» WHAT YOU HAVE TO DO
Go through each line of the records below and count those with the word "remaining"; give only the total.

» Collected data

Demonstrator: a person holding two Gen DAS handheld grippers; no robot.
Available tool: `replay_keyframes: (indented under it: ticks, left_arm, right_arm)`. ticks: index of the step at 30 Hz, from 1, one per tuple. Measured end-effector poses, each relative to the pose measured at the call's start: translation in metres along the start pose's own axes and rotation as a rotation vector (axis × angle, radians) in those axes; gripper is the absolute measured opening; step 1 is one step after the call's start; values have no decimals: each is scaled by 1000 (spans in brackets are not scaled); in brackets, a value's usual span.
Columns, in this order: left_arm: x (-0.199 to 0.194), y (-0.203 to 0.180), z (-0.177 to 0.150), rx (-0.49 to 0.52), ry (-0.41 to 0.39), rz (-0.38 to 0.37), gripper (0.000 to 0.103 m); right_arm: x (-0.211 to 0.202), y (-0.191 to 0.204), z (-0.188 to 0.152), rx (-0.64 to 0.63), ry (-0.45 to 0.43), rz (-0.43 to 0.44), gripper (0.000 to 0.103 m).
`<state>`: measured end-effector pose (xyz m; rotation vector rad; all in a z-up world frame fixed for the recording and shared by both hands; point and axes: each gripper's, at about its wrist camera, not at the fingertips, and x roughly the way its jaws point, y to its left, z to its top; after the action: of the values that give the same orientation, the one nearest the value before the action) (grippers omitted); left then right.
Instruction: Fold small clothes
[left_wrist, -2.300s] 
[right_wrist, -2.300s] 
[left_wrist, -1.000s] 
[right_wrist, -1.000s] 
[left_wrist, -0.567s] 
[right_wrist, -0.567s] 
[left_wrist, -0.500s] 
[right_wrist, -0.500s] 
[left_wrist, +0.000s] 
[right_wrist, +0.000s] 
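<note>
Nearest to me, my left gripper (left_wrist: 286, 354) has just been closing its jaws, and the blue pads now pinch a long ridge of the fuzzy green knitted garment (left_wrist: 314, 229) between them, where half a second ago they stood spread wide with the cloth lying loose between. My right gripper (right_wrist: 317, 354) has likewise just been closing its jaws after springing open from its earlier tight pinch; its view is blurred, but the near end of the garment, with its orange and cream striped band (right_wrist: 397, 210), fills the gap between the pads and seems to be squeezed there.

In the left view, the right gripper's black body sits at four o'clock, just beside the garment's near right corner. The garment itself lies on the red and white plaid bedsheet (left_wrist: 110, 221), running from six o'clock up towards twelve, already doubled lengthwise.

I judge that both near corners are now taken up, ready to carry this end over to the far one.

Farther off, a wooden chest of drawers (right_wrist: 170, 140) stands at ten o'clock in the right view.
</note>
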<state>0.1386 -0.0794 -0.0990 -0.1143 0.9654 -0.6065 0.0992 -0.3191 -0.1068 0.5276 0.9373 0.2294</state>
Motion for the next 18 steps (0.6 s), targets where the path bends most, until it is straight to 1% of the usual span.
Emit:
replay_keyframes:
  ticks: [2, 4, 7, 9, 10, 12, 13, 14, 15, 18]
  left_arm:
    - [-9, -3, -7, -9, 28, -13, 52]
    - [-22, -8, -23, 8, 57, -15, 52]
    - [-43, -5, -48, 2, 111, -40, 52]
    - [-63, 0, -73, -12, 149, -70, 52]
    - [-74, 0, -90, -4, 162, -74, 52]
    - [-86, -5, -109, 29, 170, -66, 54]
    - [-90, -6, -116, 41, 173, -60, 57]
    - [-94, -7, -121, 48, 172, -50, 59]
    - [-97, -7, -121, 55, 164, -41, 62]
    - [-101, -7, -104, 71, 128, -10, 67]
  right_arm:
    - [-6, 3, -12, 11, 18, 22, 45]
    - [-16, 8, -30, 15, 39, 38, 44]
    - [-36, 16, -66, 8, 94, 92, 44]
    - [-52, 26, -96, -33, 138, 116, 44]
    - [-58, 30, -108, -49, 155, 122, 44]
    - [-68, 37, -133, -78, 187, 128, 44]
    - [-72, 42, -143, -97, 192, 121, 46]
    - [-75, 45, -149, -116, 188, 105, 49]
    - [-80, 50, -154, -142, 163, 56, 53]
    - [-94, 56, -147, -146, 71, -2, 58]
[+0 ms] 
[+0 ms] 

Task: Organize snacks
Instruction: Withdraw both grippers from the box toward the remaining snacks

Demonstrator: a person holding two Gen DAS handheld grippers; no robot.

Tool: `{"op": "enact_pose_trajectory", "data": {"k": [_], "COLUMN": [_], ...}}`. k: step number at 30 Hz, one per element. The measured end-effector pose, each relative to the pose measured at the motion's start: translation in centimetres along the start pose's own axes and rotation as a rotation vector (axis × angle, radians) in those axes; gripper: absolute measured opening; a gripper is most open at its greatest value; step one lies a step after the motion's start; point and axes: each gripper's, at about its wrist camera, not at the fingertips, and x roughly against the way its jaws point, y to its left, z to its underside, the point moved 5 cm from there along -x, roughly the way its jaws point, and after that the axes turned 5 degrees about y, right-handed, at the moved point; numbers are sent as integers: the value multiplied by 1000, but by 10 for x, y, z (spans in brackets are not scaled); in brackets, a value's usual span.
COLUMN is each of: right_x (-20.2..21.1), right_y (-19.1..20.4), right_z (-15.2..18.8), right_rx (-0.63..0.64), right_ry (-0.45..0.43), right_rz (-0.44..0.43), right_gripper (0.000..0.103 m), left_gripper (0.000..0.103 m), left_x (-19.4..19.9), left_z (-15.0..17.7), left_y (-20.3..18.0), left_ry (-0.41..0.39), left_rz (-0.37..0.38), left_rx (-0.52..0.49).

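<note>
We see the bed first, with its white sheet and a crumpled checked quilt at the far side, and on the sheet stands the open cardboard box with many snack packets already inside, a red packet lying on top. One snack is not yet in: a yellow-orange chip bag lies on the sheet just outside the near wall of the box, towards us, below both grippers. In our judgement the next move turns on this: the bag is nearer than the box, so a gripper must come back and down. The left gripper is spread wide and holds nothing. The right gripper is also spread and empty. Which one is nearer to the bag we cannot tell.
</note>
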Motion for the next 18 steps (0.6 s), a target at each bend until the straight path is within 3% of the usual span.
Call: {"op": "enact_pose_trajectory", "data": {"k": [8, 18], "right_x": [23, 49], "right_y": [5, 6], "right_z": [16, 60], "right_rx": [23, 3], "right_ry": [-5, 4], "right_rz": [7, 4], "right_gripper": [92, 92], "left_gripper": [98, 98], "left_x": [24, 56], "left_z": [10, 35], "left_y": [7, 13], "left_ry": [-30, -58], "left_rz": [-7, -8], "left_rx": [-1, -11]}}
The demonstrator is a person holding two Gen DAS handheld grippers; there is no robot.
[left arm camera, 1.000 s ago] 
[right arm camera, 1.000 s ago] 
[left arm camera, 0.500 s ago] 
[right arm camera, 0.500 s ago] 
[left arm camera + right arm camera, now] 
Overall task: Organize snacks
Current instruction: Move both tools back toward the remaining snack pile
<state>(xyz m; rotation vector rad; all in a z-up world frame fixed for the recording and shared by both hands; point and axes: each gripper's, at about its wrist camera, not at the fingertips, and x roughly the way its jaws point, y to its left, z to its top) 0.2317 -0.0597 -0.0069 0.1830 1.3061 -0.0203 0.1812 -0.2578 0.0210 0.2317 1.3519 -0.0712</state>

» EXERCISE OUTPUT
2